She said she doesn’t have any civics homework, Conner thinks, gritting his teeth. Down the back of his neck and inside his wrists, his skin prickles.

“I just… wasn’t expecting you to ask!” M’gann keeps her cheer, but Conner hears the anxious edge in her voice. “I…”

“...Uh-huh?”

Conner waits. Without a thought, his eyes are off the screen and down the hall. No X-ray vision–he can only peer so far before hitting solid rock.

“C’mon,” Marie prods, but there’s a laugh in it. Not at M’gann–Conner thinks. But M’gann’s heart fills the silence with quietly-building adrenaline. The static is gone. His head is just her.

“I don’t… need… any help with my homework,” M’gann finally says.

She sounds… sorry.

“If–if I knew, I would have… saved it,” she adds. A tiny crinkle, then a deep breath. “Is… is that really not something that just happens on TV?”

Something cold and heavy drops down into Conner’s chest.
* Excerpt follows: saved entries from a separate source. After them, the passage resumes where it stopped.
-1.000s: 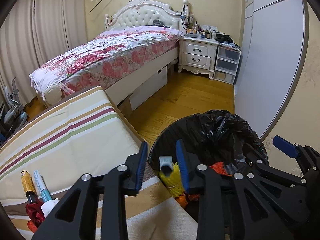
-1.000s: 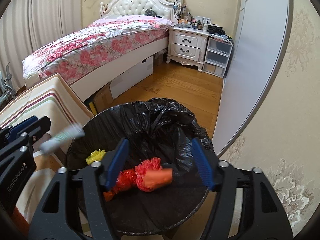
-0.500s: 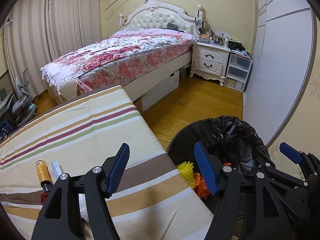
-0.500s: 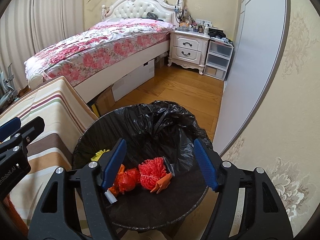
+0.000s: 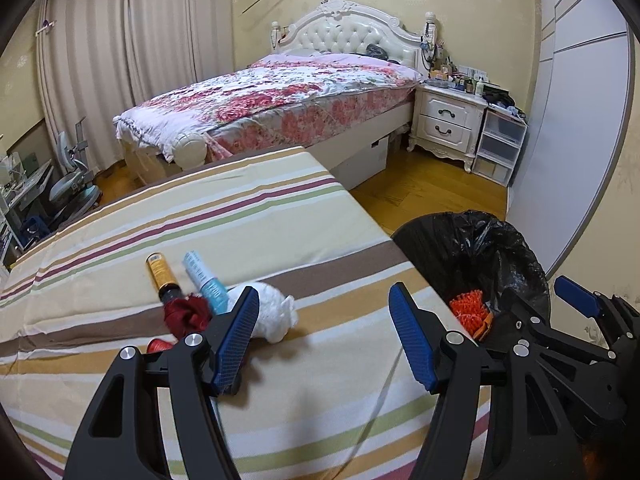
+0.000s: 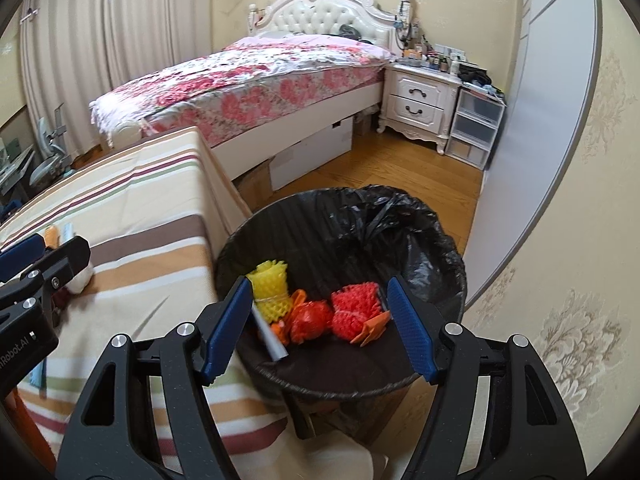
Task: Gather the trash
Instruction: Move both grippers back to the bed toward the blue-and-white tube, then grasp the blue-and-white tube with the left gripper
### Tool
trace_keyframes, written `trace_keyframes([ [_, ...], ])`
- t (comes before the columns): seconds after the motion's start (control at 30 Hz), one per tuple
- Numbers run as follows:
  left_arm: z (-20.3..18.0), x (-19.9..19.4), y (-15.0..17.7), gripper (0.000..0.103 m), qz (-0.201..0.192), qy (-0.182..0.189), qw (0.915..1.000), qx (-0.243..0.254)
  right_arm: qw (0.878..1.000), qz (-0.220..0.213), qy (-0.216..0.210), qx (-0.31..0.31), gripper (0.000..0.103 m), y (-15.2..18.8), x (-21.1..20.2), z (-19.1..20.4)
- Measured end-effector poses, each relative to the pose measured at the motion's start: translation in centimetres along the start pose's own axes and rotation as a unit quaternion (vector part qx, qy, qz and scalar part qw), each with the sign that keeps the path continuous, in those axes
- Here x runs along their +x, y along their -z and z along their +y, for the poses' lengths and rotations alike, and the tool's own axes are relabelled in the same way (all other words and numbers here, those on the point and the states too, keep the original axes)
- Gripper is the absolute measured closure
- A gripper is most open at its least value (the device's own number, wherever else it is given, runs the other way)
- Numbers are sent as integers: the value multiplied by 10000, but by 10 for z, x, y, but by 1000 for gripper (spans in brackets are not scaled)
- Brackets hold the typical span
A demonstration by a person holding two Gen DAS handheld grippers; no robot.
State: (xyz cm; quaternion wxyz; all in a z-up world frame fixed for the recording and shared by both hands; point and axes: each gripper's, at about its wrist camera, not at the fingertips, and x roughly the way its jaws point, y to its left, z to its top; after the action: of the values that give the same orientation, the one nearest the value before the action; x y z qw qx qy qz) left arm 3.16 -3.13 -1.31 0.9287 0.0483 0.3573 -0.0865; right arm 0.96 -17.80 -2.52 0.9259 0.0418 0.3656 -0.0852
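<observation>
The left gripper (image 5: 324, 336), jaws wide and empty, hovers just right of the white wad (image 5: 276, 314) on the table (image 5: 240, 216), nearer than the right.

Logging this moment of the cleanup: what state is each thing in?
left gripper: jaws open, empty, above the striped cloth
right gripper: jaws open, empty, over the bin
trash bin: lined, holding foam nets
white wad: on the cloth
gold tube: lying flat
blue tube: lying flat
</observation>
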Motion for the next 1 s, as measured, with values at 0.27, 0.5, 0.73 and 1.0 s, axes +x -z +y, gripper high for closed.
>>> trace_keyframes([
  [0.27,29,-23,30,37,100,-344,9992,-201,9990,46,-349,-292,35,17,-17,28],
  [0.5,54,-21,52,37,344,-647,9963,-453,9967,116,-606,-531,35,30,-24,51],
  [0.73,69,-8,63,41,629,-622,9943,-595,9952,145,-735,-634,35,34,-26,64],
  [1.0,71,0,66,69,802,-477,9944,-498,9946,189,-779,-664,35,36,-24,69],
])
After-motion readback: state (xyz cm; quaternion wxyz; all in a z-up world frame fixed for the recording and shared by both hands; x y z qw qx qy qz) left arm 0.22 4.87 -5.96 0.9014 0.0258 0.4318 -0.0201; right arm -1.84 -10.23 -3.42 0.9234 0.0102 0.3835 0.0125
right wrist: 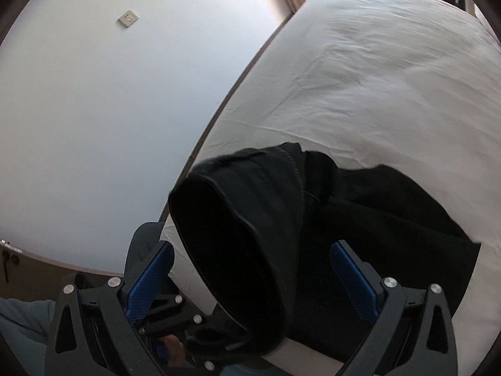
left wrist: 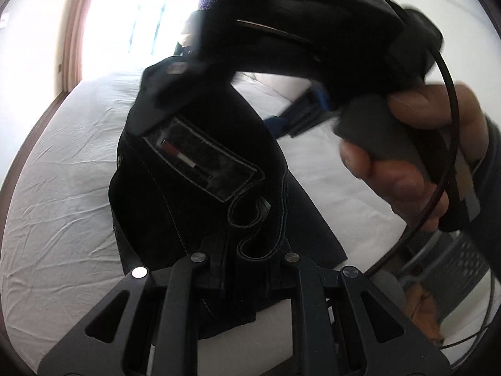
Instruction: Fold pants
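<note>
Pants [left wrist: 200,188] pinched in left claw [left wrist: 250,263], seemingly.

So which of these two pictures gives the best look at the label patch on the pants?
The left wrist view. The rectangular label patch with its red and white stripe faces the camera there, on the black pants held over the white bed. The right wrist view shows only dark folds of the pants, no patch.

The pants [left wrist: 200,169] hang over the bed [left wrist: 62,206], pinched in the left gripper [left wrist: 250,269]; the right gripper [right wrist: 250,279] straddles their folded edge.
</note>
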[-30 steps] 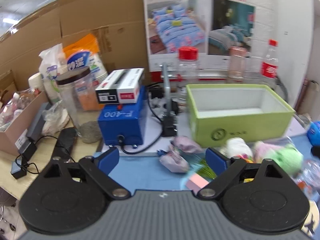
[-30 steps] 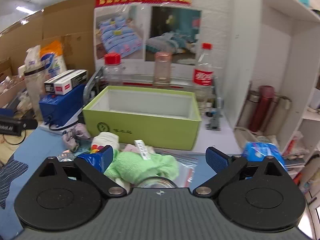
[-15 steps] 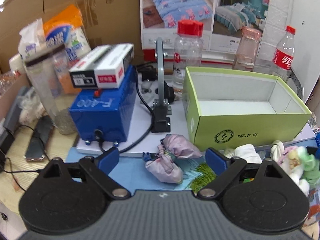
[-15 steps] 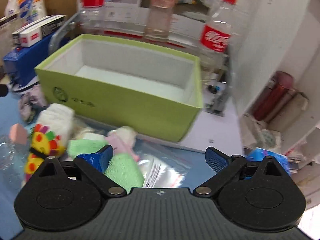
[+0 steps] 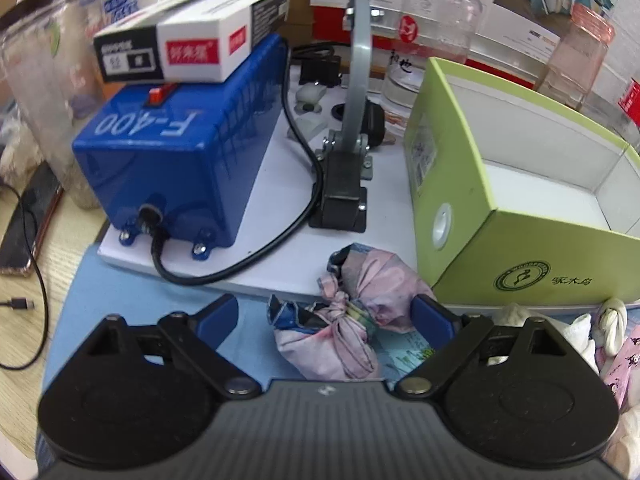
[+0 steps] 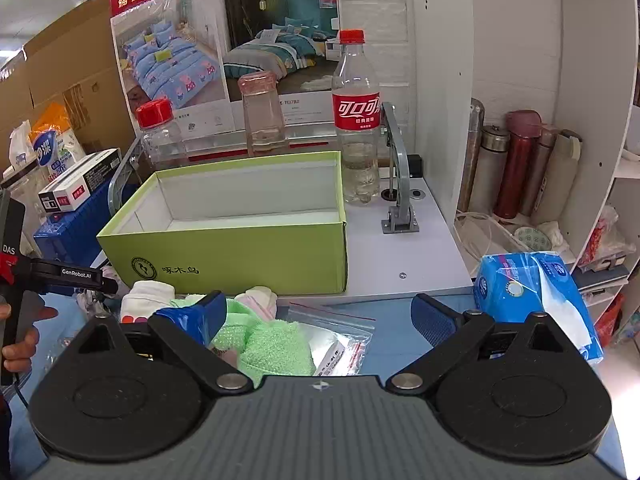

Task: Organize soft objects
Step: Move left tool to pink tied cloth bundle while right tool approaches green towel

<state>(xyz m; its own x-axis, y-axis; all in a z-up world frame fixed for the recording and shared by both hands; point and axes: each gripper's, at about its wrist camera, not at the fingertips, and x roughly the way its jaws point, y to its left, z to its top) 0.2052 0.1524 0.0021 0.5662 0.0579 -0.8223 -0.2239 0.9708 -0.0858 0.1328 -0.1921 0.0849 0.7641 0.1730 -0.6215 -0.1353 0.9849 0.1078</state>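
Observation:
A knotted pink cloth bundle [image 5: 352, 316] lies on the blue mat, between the open fingers of my left gripper [image 5: 326, 314]. An empty green box [image 5: 520, 216] stands to its right; it also shows in the right wrist view [image 6: 240, 248]. White and pink soft items [image 5: 600, 328] lie in front of the box. My right gripper [image 6: 318, 314] is open above a green fluffy cloth [image 6: 272, 344] and a clear zip bag [image 6: 340, 340]. White and pink socks [image 6: 148, 296] lie to the left. The left gripper tool [image 6: 60, 276] shows at the left edge.
A blue F-400 machine [image 5: 180, 152] with a carton on top stands left of the box, with a black cable and a grey lever clamp [image 5: 352, 120]. Bottles [image 6: 356, 120] stand behind the box. A blue tissue pack [image 6: 532, 300] lies right. Flasks [image 6: 516, 164] stand on a shelf.
My left gripper has moved forward and down so the pink bundle now sits between its fingers. My right gripper has pulled back and tilted up; the box looks farther away.

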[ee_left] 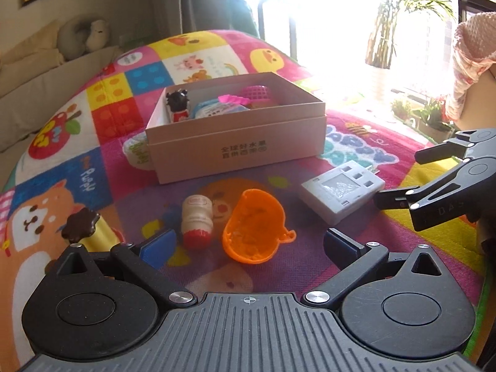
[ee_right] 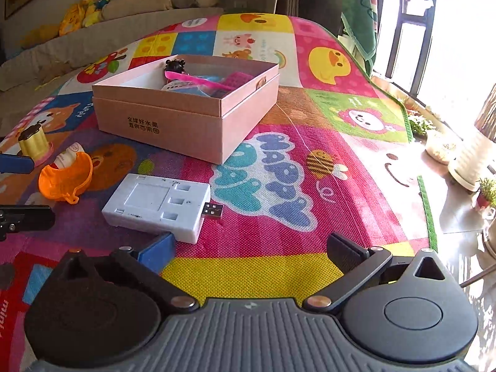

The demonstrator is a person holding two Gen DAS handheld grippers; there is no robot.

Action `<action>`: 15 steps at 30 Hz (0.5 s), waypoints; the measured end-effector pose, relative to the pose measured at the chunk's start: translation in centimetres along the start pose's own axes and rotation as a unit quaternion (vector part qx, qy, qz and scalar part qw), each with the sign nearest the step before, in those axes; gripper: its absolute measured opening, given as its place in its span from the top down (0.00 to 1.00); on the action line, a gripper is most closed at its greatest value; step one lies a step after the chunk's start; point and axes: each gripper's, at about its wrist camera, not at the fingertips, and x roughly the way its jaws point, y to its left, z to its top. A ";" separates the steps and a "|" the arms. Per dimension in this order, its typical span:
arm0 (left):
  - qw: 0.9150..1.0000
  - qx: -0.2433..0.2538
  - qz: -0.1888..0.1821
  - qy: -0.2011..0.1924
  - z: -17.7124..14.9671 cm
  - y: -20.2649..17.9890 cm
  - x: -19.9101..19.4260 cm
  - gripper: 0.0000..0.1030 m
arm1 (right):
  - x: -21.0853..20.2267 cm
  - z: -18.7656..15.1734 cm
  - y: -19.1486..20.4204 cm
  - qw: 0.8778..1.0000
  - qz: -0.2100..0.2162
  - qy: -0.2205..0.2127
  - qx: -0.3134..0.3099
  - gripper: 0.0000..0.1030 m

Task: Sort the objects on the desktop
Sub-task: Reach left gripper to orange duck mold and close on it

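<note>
White rectangular plastic USB adapter: lies ahead-left of right tongs, jaws wide, empty; long axis crosswise. Left tongs, also apart, farther.

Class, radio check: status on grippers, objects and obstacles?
Left gripper open, empty. Right gripper open, empty. Orange shell, bottle, white USB hub outside box. Nothing blocking.

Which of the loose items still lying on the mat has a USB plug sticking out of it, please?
The flat white adapter block: its metal plug juts from one end. The orange shell, small bottle and yellow mould have none.
</note>
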 end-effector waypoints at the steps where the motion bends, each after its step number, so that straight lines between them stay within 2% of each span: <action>1: 1.000 0.009 0.012 0.001 0.1 -0.3 0.3 0.00 | -0.1 -0.1 0.1 1.000 -0.002 -0.001 -0.001 0.00; 11: 0.996 -0.008 0.086 0.027 -0.6 3.3 0.5 0.00 | 0.0 0.0 0.2 1.000 -0.002 -0.003 0.001 0.00; 13: 0.996 -0.024 0.080 0.034 -0.8 4.2 0.2 0.00 | 0.0 0.0 0.2 1.000 -0.002 -0.003 0.002 0.00; 15: 0.996 -0.060 0.045 0.044 -0.8 5.0 0.0 0.00 | 0.0 -0.1 0.1 1.000 -0.001 -0.003 0.002 0.00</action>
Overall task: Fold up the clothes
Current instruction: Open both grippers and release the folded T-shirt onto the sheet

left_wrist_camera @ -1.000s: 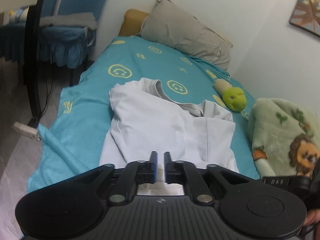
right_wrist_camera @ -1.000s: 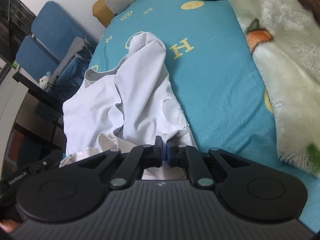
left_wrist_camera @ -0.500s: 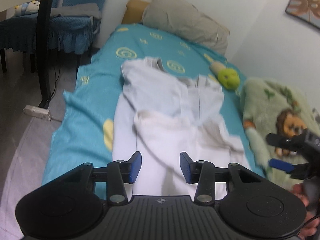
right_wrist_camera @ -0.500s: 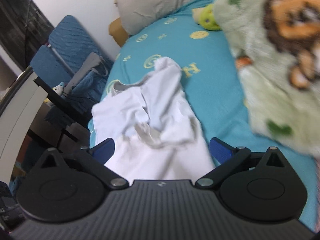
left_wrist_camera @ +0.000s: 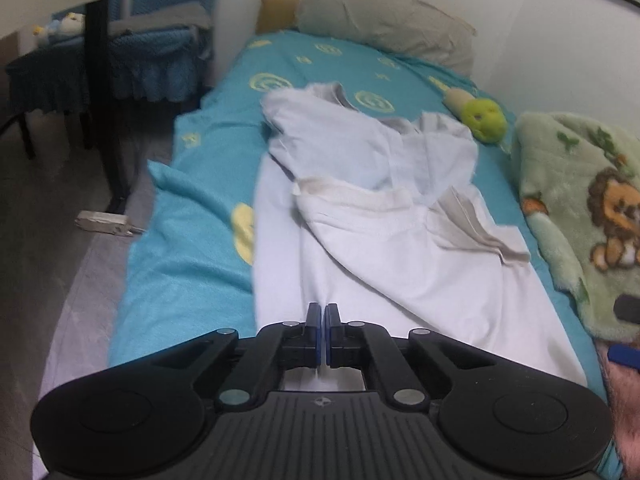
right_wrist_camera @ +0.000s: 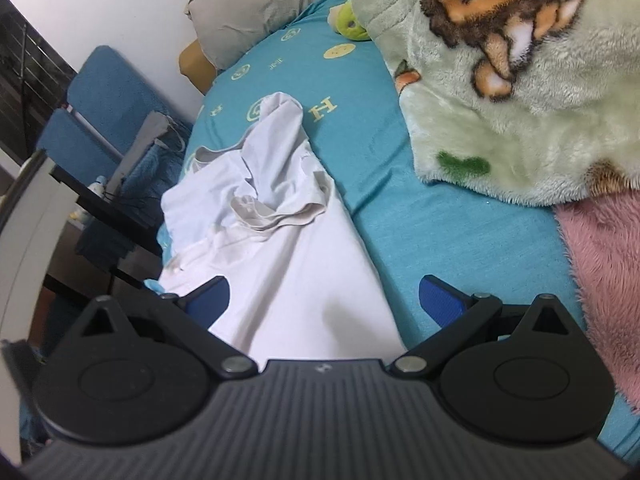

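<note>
white shirt (left_wrist_camera: 384, 248) spread lengthwise on the bed (left_wrist_camera: 192, 248), collar end toward the pillow (left_wrist_camera: 384, 24) at the head, hem end at the near foot edge. upper part bunched and folded over itself, with a grey-lined flap lying crooked toward the right edge of the bed.

left gripper (left_wrist_camera: 322, 316) with jaws pressed together at the near hem; looks pinching a thin ridge of the white shirt, though the cloth between the pads hardly shows. right gripper (right_wrist_camera: 325, 300) with jaws spread wide, holding nothing, hovering over the right side of the hem, near the right edge of the bed.

step in hand, by judgement: take the second hem corner, then carry the hem up to the collar. good to lower the right gripper onto the right corner and close on one layer edge only, not on the sheet under it. then lift both corners level and equally, keep the hem tight between them, so the cloth does not sag in the middle. better to flatten the bunched upper part first, otherwise the fold lands on lumps. green blanket (right_wrist_camera: 520, 92) close on the right side; keep the cloth apart from it.
</note>
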Tool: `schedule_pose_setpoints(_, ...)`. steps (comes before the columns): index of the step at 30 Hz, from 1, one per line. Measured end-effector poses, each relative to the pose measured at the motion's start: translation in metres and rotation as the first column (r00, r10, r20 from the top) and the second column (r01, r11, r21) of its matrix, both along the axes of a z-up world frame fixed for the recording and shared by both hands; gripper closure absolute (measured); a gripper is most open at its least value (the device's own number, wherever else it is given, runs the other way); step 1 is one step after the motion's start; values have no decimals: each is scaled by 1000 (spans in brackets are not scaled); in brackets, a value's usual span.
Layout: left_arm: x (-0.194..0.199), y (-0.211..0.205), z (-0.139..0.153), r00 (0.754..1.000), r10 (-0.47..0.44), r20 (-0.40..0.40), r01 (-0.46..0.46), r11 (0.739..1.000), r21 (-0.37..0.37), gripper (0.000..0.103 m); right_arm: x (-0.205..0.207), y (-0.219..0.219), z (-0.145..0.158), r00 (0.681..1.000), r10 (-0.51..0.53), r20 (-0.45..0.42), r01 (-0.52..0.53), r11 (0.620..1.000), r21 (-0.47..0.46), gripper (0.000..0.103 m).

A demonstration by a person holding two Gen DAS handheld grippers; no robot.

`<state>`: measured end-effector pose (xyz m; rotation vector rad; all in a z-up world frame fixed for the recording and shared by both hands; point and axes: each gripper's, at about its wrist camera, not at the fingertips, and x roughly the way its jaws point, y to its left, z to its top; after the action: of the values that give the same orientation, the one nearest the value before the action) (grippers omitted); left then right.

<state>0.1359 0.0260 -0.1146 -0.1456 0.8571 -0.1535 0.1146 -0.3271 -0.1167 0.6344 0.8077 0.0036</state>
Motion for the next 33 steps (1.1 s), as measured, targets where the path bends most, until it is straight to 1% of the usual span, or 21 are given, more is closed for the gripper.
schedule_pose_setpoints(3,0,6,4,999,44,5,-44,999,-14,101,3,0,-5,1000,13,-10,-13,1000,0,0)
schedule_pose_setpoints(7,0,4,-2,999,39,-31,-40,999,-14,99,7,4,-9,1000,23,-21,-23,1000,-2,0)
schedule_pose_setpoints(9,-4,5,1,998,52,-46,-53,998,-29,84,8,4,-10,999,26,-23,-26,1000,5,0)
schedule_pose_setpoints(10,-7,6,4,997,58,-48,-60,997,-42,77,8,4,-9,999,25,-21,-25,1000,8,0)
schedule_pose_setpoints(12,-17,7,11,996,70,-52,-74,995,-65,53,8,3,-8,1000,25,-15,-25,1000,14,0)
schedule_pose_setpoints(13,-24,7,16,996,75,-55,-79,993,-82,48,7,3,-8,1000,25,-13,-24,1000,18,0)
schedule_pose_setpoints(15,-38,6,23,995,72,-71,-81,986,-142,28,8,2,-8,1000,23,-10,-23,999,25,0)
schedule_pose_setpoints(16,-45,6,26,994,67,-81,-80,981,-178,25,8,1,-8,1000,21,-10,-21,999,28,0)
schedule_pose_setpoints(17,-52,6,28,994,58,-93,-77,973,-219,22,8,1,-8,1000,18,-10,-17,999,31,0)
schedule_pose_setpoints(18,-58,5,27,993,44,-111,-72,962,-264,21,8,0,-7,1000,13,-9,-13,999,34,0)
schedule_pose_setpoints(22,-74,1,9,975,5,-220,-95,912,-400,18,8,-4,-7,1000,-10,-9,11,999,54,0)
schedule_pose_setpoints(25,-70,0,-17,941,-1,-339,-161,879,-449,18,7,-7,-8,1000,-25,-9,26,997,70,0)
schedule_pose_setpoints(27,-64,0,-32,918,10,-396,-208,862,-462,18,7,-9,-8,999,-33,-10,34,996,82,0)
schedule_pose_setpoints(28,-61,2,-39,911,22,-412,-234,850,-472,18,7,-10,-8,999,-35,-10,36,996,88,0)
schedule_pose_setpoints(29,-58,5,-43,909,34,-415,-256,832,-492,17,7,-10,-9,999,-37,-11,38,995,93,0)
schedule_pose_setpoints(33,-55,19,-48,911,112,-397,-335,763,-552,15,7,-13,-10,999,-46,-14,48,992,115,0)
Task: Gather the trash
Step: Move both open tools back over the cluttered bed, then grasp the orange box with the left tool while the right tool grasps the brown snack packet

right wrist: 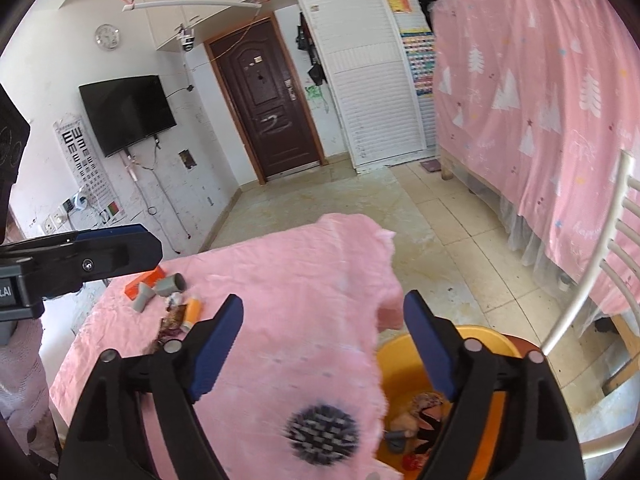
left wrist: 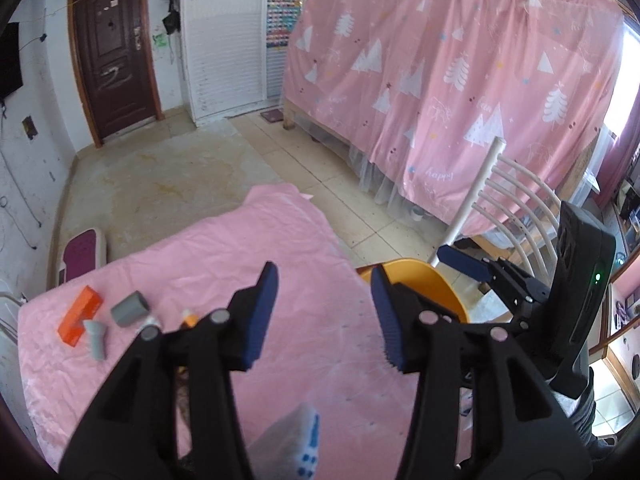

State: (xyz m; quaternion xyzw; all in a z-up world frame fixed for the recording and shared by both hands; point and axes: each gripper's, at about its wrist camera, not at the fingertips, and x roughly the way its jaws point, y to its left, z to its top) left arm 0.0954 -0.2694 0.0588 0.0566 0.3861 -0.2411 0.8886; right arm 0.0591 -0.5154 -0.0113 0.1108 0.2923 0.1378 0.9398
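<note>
My left gripper is open and empty above a pink-clothed table. My right gripper is open and empty, over the table's right edge and an orange basin holding several scraps of trash. At the table's far left lie an orange box, a grey tube, a grey funnel-shaped piece, a small orange bottle and a brown wrapper. A dark round brush-like thing lies near me.
A white chair stands right of the basin. A pink curtain hangs over a bed frame at right. A white and blue object lies close under the left gripper. A door and television are on the far walls.
</note>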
He slumps back into the crook of the couch. Right. Kids and parents. His eyes fall to the uncurling fists atop his knees. That ‘quality time’ I’ve heard so much about. “I try not to live or die over getting his approval,” Icicle Jr. had said–good thing I don’t either, I guess, or else I’d be dead, Conner thinks.

“...They didn’t want you, did they?”

Conner’s breath catches; M’gann’s high, sharp gasp cuts through his head, right through a string behind his eyes. Heat rushes to the surface, blistering–his eyes water to cool it down, make it stop, get it out–he knows what this is, again. He holds his eyes shut and clamps a hand around his head to hold it in.

M’gann sniffles. “W-what?” she responds, her wet breath shaking with a stifled sob–whether Marie hears it, Conner doesn’t know. All he knows is that he does.

He’s on his feet in an instant. Wolf raises his head and tilts it at him, twitching an ear.

“If I hear it, I know you do,” Conner mutters to him. “We proved that," he adds, remembering being the one thing alive with less than four legs that can hear this frequency, Superboy–

–Luthor in his head, even as a memory. Conner growls and shakes the thought out.

“Please, don’t take this the wrong way, I’m still not mad,” Marie’s voice flickers into his head instead. “But accepting Gar and me as family was one thing–”
Me accepting you?” M’gann interjects, a spike in her heartbeat and urgency in her voice. “I–uh–mmn. I’m sorry. …Go on?”

“But M’gann, I’m not psychic, but I didn’t just hear that ‘really’ in my head when I called you my daughter. I felt it. And I know this much: a kid that needed to hear someone say they’re theirs that badly hasn’t heard it enough before.”

That ‘really’ in her head–private link, Conner deduces–not that any of it wasn’t obvious. He’d said it himself: this makes her happy. They make her happy. And he makes her–cry. Hide. Yelp. Make excuses for him. Talk him down. Hold his hand.

Wolf grumbles and sets his head back to the floor. His eyes stay on Conner. Conner drops back down onto the couch cushions, bouncing the remote again with no effect on the static. He might as well not move. He’s not needed in there.

“I… wouldn’t say that it was… quite like that…” M’gann’s voice returns to his ears, quiet but steady. Careful. “Me and… them. I just… wasn’t… what they… thought I would be. I’m… I’m not what they thought I would be. But… this is… who I am. I… I tried. I think… they tried, too, but it–just–” Paper crackles, crumples. “It just wasn’t going to work.” M’gann’s voice flickers between a whisper and a sob. “Nothing was–”

“–You can stop there, Megan. I’m sorry,” Marie says, her voice a static-tinged but still soft rasp. “I know exactly what you’re talking about.”

“...Really?”

Conner hears–and feels–that one this time. Right along the insides of his arms. The empty space between them. The pockets of air left in his hands as his fingers curl into fists.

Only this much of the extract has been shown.